→ **What is being asked**
Only the total should be returned: the number of lines in the data that hold the string "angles".

→ **Data excerpt**
-- Opening Marker --

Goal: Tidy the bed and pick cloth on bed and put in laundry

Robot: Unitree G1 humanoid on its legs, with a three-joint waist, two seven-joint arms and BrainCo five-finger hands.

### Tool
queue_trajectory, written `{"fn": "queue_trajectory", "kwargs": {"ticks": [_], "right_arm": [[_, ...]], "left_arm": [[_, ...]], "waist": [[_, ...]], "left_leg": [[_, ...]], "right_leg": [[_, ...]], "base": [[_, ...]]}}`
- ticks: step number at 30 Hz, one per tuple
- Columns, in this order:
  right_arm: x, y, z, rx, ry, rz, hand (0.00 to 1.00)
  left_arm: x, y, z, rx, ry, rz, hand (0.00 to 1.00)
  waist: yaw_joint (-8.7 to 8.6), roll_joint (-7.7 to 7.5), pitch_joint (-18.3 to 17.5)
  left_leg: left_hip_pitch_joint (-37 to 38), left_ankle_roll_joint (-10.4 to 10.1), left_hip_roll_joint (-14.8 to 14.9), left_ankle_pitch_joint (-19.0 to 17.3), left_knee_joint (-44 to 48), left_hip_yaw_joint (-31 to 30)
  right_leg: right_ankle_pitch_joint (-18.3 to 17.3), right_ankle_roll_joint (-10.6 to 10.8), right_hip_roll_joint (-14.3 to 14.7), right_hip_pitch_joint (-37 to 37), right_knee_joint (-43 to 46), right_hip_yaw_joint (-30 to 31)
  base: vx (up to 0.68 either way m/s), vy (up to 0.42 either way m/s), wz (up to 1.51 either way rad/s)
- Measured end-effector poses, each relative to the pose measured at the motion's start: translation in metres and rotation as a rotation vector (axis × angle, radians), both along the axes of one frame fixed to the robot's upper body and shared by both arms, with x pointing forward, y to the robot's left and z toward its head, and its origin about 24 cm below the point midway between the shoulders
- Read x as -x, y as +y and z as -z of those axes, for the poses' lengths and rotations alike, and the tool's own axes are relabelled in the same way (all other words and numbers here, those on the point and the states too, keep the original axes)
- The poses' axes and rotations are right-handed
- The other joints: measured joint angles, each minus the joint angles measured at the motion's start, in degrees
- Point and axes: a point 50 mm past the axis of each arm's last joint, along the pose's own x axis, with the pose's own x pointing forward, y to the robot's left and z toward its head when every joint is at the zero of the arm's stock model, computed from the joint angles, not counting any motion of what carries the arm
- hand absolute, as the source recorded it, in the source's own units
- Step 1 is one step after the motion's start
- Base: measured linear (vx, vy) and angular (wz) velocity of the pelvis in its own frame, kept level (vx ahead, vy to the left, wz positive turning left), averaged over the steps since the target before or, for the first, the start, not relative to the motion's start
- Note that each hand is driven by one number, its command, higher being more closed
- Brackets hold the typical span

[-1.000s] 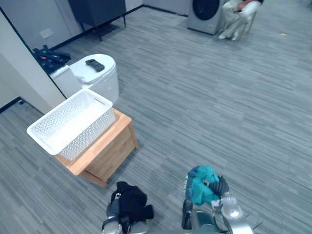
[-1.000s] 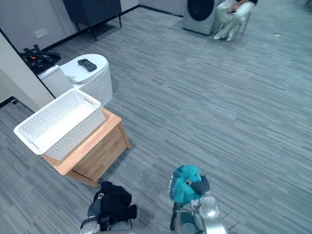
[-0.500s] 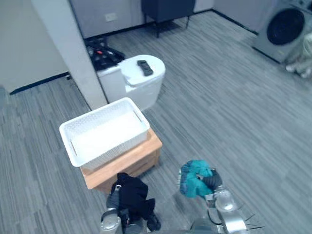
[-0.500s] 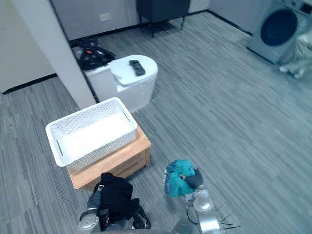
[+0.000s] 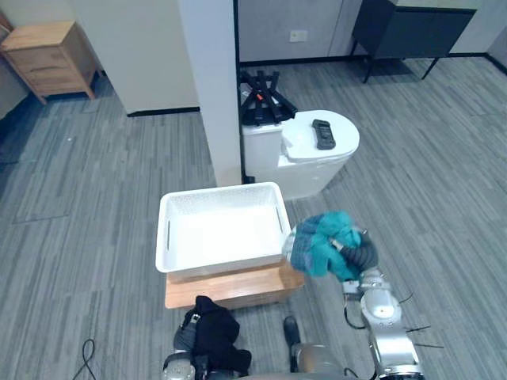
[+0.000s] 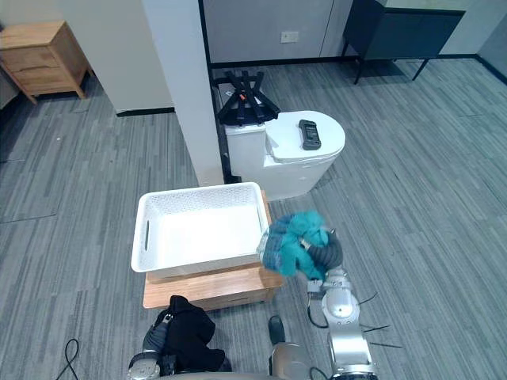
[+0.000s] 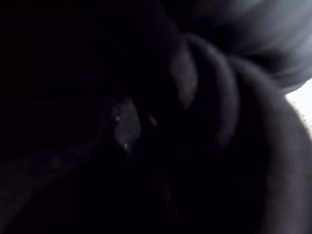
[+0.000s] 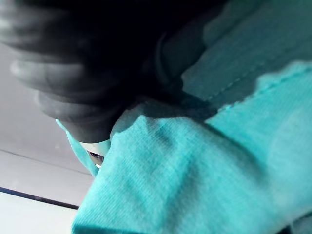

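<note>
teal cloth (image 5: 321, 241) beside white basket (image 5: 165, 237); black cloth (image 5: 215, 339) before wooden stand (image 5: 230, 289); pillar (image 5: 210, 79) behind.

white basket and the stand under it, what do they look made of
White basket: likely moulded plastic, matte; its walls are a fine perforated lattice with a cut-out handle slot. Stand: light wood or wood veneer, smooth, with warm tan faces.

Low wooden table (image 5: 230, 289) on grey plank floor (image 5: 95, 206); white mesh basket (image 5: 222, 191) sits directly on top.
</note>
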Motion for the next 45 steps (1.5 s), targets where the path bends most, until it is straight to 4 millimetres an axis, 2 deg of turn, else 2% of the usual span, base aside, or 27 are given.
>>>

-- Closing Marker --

→ **Your response**
2